● **YOUR TASK**: In the records below, begin at the line that has "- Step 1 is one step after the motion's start" and stop after the line that has "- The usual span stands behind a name"; quote those lines verbatim and nothing more.

● **PROVIDED ENTRIES**:
=== Section Start ===
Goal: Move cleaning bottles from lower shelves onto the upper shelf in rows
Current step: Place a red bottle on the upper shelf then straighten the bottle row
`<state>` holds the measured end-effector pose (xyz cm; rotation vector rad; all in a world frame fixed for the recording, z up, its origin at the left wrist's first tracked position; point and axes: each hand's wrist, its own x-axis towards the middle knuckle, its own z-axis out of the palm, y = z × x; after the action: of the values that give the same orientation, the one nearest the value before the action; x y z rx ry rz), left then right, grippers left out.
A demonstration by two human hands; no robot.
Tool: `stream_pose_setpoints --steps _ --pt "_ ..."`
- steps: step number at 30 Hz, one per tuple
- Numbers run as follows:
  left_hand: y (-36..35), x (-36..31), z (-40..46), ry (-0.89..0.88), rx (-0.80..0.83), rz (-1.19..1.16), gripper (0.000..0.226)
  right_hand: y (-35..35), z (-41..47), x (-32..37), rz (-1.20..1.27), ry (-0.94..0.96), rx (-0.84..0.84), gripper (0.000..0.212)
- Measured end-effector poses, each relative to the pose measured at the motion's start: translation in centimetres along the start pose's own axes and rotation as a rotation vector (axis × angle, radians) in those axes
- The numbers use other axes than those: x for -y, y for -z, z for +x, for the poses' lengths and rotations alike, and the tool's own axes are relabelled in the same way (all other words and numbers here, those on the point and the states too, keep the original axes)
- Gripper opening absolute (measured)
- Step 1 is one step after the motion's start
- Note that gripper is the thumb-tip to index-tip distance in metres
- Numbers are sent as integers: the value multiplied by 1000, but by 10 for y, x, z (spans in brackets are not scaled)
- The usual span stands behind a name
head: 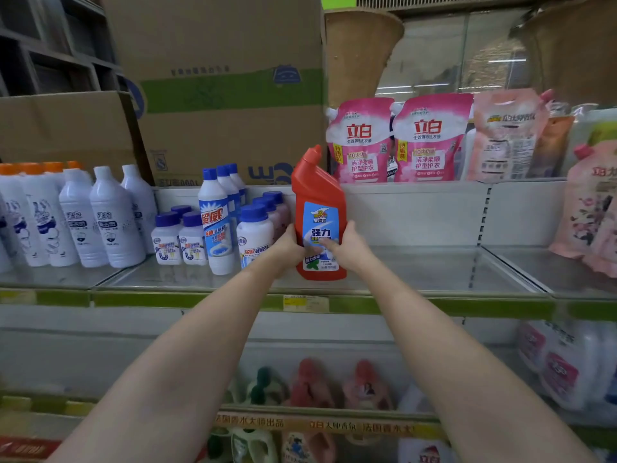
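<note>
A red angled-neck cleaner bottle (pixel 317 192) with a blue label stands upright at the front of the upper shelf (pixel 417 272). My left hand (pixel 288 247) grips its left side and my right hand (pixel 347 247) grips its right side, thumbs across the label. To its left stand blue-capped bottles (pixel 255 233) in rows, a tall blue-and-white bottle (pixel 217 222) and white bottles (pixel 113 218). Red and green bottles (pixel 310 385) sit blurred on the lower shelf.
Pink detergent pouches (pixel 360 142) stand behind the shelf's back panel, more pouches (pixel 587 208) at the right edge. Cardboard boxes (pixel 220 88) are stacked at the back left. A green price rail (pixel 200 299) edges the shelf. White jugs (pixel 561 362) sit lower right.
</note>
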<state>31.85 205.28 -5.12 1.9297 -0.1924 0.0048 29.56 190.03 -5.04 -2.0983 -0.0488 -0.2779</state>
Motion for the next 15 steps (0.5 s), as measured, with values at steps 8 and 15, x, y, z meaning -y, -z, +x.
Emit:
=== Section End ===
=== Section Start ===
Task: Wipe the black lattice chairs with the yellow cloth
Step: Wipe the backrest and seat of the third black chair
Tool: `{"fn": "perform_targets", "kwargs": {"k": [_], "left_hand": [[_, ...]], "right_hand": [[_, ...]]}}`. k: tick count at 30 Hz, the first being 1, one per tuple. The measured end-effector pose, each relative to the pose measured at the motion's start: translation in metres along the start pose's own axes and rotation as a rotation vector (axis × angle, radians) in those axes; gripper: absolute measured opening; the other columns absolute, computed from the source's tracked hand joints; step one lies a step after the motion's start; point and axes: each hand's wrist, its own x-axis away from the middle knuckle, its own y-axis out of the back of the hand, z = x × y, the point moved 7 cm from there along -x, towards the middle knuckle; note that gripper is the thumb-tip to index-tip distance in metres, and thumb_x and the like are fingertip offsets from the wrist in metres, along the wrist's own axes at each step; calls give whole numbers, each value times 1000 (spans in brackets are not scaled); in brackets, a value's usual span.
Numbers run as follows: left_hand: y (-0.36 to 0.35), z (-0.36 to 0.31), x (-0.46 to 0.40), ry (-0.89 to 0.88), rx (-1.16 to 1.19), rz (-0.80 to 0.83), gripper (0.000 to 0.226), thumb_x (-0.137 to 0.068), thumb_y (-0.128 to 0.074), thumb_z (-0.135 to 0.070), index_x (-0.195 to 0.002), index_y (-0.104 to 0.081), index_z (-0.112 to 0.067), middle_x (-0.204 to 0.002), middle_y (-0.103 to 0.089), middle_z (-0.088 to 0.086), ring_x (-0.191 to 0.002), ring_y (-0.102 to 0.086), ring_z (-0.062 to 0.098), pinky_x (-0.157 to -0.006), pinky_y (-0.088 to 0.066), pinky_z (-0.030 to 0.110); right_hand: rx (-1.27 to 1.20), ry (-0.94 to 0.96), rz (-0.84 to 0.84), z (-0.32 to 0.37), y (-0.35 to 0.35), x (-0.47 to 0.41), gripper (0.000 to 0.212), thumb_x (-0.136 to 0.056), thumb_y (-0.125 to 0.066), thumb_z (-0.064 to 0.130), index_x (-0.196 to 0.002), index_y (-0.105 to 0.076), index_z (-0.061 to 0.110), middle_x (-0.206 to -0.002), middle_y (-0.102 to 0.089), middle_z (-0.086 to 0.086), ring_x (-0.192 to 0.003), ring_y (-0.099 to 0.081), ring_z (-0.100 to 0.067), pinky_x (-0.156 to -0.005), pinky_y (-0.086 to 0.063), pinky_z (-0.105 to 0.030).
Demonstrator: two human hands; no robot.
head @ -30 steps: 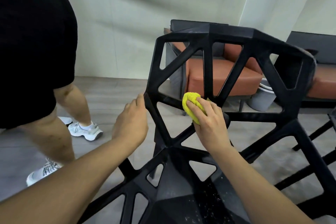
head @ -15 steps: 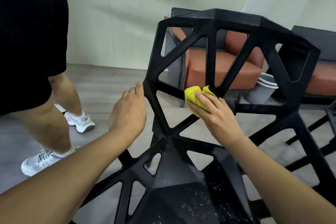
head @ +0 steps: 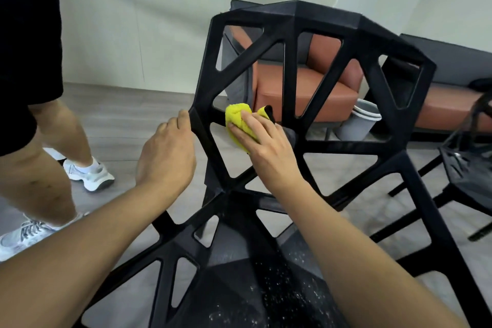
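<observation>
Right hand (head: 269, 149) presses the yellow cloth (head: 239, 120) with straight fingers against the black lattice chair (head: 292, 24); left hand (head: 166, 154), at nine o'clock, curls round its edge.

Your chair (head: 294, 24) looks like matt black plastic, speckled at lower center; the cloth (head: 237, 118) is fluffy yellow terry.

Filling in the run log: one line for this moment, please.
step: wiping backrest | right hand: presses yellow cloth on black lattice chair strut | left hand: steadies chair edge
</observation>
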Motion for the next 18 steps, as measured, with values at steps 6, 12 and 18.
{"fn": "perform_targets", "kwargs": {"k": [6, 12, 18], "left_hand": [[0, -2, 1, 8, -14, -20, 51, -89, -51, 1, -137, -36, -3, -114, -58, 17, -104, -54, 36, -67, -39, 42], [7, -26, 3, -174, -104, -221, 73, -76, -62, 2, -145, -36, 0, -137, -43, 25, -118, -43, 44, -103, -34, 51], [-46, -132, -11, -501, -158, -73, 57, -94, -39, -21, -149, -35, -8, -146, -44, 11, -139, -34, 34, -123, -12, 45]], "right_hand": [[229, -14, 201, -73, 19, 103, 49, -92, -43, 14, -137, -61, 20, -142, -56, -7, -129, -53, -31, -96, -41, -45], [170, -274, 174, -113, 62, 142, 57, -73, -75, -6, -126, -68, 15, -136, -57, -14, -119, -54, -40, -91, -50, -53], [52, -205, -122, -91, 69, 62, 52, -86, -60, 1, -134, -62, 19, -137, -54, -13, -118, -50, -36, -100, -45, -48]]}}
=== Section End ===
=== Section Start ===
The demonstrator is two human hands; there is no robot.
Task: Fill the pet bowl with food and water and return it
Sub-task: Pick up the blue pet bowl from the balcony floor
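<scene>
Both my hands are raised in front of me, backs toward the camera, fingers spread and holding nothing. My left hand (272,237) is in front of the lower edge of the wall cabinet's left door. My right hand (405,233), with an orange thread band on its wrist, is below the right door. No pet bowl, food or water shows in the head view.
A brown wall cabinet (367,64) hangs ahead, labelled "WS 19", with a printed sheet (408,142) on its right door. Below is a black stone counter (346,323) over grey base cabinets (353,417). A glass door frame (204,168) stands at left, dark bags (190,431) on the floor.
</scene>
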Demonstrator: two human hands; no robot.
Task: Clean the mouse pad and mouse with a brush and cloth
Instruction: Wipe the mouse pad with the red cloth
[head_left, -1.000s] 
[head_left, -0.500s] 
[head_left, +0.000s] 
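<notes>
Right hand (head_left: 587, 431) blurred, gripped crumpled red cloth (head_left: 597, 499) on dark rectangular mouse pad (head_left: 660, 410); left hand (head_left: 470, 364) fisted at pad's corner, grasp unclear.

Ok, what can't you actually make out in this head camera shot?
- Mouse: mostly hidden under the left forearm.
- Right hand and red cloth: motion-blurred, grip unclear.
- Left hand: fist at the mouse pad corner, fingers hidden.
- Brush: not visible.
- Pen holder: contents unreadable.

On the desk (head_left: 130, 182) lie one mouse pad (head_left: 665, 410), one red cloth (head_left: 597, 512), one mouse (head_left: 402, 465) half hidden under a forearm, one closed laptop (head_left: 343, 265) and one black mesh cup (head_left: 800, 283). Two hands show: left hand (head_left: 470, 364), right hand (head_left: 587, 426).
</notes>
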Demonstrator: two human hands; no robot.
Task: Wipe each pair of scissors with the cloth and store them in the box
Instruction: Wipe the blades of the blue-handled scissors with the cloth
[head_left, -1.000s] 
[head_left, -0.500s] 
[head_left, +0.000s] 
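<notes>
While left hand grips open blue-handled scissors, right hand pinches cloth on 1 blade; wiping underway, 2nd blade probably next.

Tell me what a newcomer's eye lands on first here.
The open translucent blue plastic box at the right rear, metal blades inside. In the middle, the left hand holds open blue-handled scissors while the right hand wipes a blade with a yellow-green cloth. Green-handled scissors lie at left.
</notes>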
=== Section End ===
● **RESPONSE**:
- Step 1 is one step after the motion's start
- Note that gripper is the thumb-tip to index-tip distance in metres
- Numbers are sent as integers: the value multiplied by 1000, but by 10 for y, x, z (spans in brackets are not scaled)
- The usual span stands behind a name

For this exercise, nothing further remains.